Mas, como a pesar de todo no le deben salir las cuentas, ahora, aprovechando que "el Pisuerga pasa por Valladolid", es decir, que Trump (el personaje más rechazado por la mayoría de los que están a la izquierda de "Obescal"), le ha declarado la guerra a Irán, está intentando sacar tajada del viejo eslogan del "No a la guerra", que tantos frutos le dio a Zapatero, tratando de erigirse en el líder europeo que primero plantó cara al presidente del país más poderoso de la Tierra, en un intento por fortalecer su imagen, frenar su caída y recuperar parte de la confianza que ha perdido entre los electores que no deciden a quien votar hasta que no ven al cielo "clarear". ¡Qué pena da saber que hay "tantos veletas" en una tarea tan seria como es el ejercicio del derecho a votar!

Sánchez, que sabe que está acabado y que su credibilidad está bajo mínimos, también sabe que poniendo cara y voz de compungido ante acontecimientos tan trascendentes como son los que están teniendo lugar -las guerras lo son- piensa que puede amarrar el voto de los indecisos y de los que son indulgentes con sus formas de proceder ("si, presentaré los presupuestos cuando toque"…), y de los que aún pueden ver en él al adalid de la paz ¡Inconcebible!
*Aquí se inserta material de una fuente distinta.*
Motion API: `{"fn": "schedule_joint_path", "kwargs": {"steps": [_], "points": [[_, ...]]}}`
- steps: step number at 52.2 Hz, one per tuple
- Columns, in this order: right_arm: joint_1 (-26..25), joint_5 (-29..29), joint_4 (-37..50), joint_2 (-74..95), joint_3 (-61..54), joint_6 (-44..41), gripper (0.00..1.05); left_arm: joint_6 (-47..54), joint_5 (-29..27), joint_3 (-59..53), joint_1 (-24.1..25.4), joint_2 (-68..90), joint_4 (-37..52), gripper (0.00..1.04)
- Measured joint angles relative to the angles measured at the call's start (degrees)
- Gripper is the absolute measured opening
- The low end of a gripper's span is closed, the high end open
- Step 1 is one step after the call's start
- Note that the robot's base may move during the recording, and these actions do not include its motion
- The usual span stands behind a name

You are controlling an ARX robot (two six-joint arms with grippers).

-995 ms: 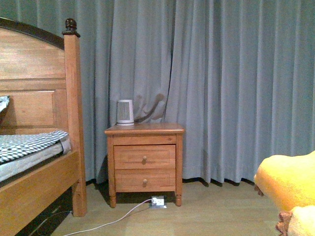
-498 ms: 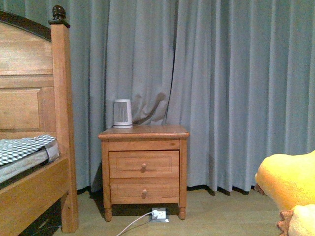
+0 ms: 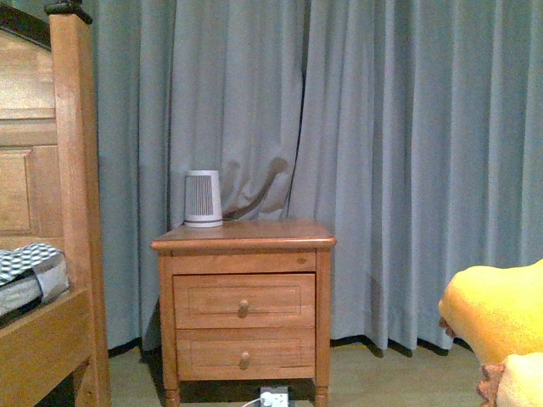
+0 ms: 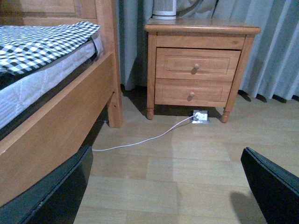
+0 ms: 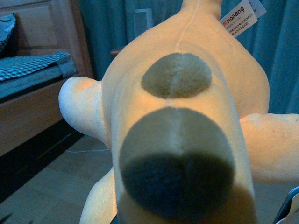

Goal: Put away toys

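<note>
A pleated grey-blue curtain (image 3: 407, 170) is hanging across the back wall. A smooth wooden bed (image 3: 72, 170), cut off at the left edge, is carrying a checked cover. A two-drawer wooden nightstand (image 3: 244, 297) with round knobs is standing beside it. The fuzzy orange-yellow plush animal (image 3: 496, 318) is bulging in at the front view's lower right, mostly cropped, and is filling the right wrist view, hiding the right claw, so its grip cannot be told. A ribbed white appliance (image 3: 203, 198) is sitting on the nightstand. The left claw (image 4: 167, 156) is gaping wide, holding nothing.
</note>
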Motion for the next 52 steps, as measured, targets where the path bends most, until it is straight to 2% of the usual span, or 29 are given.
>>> {"fn": "schedule_joint_path", "kwargs": {"steps": [52], "points": [[0.0, 0.4, 0.0, 0.0, 0.0, 0.0, 0.08, 0.0, 0.1, 0.0, 0.0, 0.0, 0.0, 0.98]]}}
No quiero decir que los que todavía puedan creer a Sánchez sean todos unos ingenuos, no, simplemente quiero decir que es muy triste que, con la de motivos que nos ha dado Sánchez para que nadie pueda creer en él, sean tantos los que aún están dispuestos a seguir votándole.

España, como miembro de la Unión Europea y de la OTAN, no puede ir por libre en temas relacionados con la defensa, pues tiene suscritos compromisos que le obligan a posicionarse del lado del conjunto de sus aliados, entre otras razones, porque de no hacerlo puede que cuando los necesite no los encuentre.